Я затолкал в большой кожаный саквояж вещи, необходимые на неделю жизни, вместе с несколькими незаменимыми инструментами, сел в грохочущую конку тех дней до электричества и поехал на Джейкоб-стрит, Хэмпстед Роуд. Когда я приехал, доктор Бэкстон еще не вернулся из обхода, но через несколько минут он вошел, напевая мелодию из «Микадо».

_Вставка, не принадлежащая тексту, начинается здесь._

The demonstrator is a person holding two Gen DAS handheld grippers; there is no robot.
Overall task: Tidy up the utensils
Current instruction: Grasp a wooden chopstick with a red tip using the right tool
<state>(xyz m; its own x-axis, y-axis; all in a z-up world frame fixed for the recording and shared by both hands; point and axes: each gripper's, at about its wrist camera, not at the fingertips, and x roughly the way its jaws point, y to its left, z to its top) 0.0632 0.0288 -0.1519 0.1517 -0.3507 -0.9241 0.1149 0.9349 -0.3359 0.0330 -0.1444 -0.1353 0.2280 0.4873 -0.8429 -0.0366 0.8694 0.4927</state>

– Ага, вы уже здесь! Пунктуальны до минуты. – Он повесил шляпу на вешалку, положил на раздаточный прилавок список посещений и начал с ловкостью фокусника подбирать лекарства, продолжая непрерывно говорить. – Это для старой леди с больной печенью, миссис Мадж, Камберденд Маркет, предписание найдете в ежедневнике. Возможно, вы не знаете, как заворачивать бутылочку с лекарствами. Следите за мной. Вот так. – Он положил бутылочку на квадратный лист бумаги, сделал несколько ловких движений пальцами и протянул мне для осмотра маленький белый пакет, как саркофаг покойной медицинской бутылочки. – После некоторой практики это очень легко, – сказал доктор Бэкстон, ловко опечатывая концы воском, – но вначале вы будете делать ужасные ошибки.

Это его пророчество подтвердилось тем же вечером.

– Когда мне лучше всего увидеть сердечного больного? – спросил я.